Perekonomian Jepang menyusut selama musim panas, hal ini menunjukkan rapuhnya pemulihan negara tersebut dalam menghadapi ketidakpastian termasuk melemahnya mata uang, inflasi yang berkepanjangan, dan prospek luar negeri yang suram.
Produk domestik bruto (GDP) mengalami kontraksi pada laju tahunan sebesar 2,1% pada kuartal ketiga, sebagian besar disebabkan oleh penurunan belanja bisnis dan impor yang lebih tinggi yang menyeret perekonomian, Kantor Kabinet melaporkan pada hari Rabu. Kontraksi tersebut lebih dalam dari perkiraan para ekonom yang memperkirakan penyusutan sebesar 0,4%.
Data yang dirilis pada hari Rabu menunjukkan bahwa pemulihan ekonomi Jepang masih tidak merata, tertinggal dibandingkan negara-negara lain di dunia.
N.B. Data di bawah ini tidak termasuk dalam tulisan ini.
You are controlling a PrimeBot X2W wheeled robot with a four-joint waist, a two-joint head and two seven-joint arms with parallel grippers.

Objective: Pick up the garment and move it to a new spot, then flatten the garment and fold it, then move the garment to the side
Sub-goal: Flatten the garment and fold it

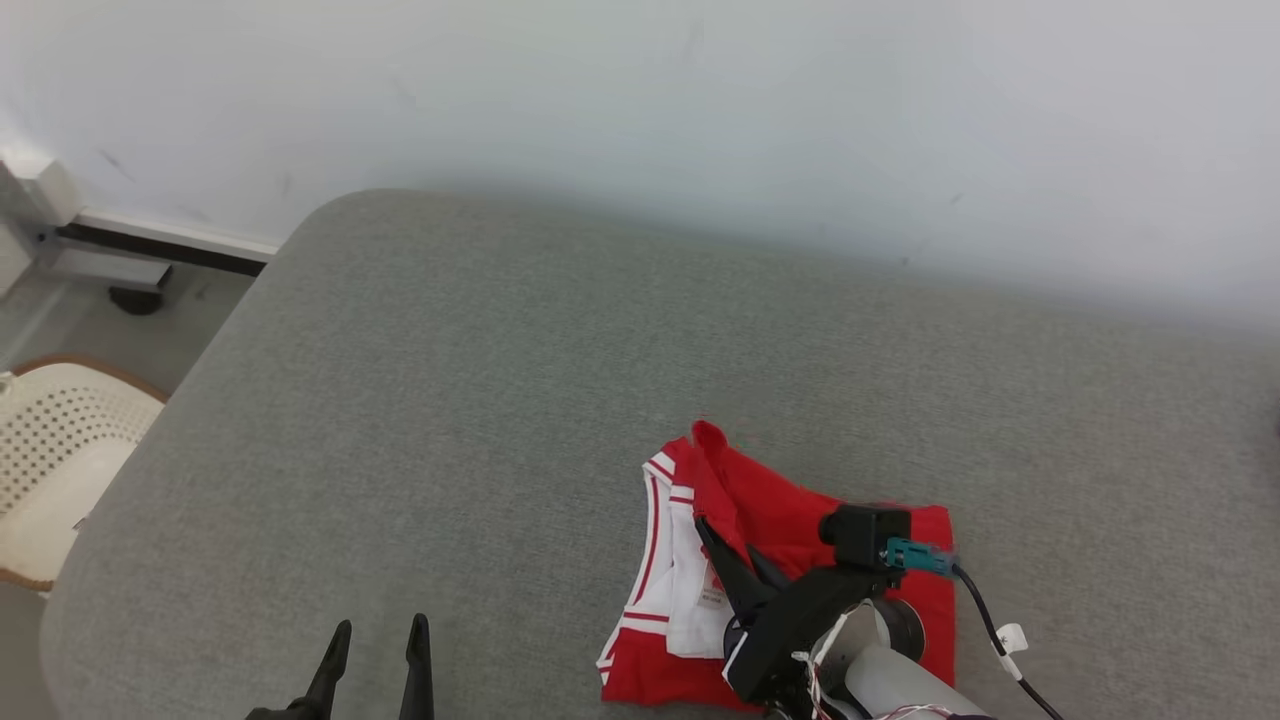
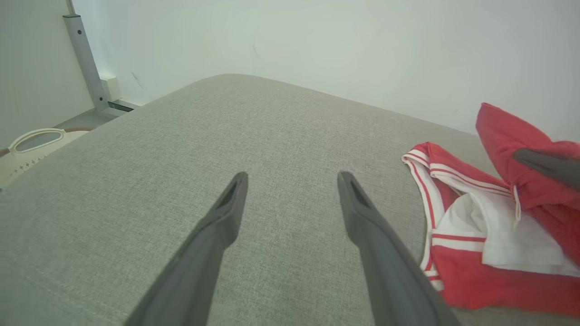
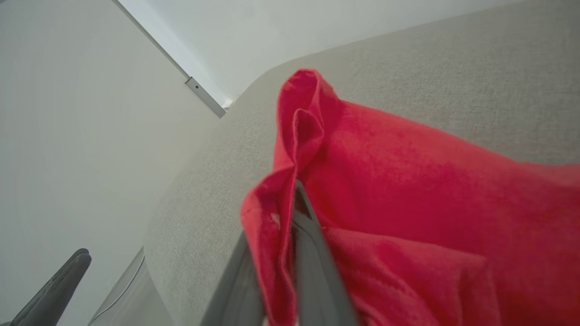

Perekonomian yang lesu mungkin memberikan alasan bagi Bank Sentral Jepang untuk menunda perubahan kebijakan apa pun dari pelonggaran moneter besar-besaran.
Gubernur BOJ Kazuo Ueda menegaskan bahwa banknya akan tetap bertahan sampai ada tanda-tanda yang lebih jelas bahwa siklus upah, harga dan pertumbuhan yang baik semakin menguat. Namun, Ueda juga baru-baru ini mengisyaratkan bahwa Jepang sedang membuat kemajuan menuju target inflasi stabil sebesar 2%, yang merupakan prasyarat untuk normalisasi kebijakan, sehingga memicu spekulasi mengenai kemungkinan perubahan awal.
Kontraksi ini sebagian didorong oleh impor, yang pulih dari penurunan tajam di musim semi, dengan ekspor neto mengurangi 0,1 poin persentase dari angka PDB secara keseluruhan.
Belanja modal dunia usaha juga mengalami penurunan sebesar 0,6% setelah penurunan sebesar 1% pada kuartal sebelumnya, yang menunjukkan bahwa perusahaan terus mengurangi investasi di tengah kenaikan harga, meskipun terdapat peningkatan kebutuhan akan digitalisasi untuk mengatasi kekurangan tenaga kerja.
Lemahnya yen juga membuat inflasi tetap kaku dan terus membebani belanja konsumen. Konsumsi swasta gagal tumbuh seperti yang diharapkan dari kuartal sebelumnya. Analis memperkirakan kenaikan 0,3%.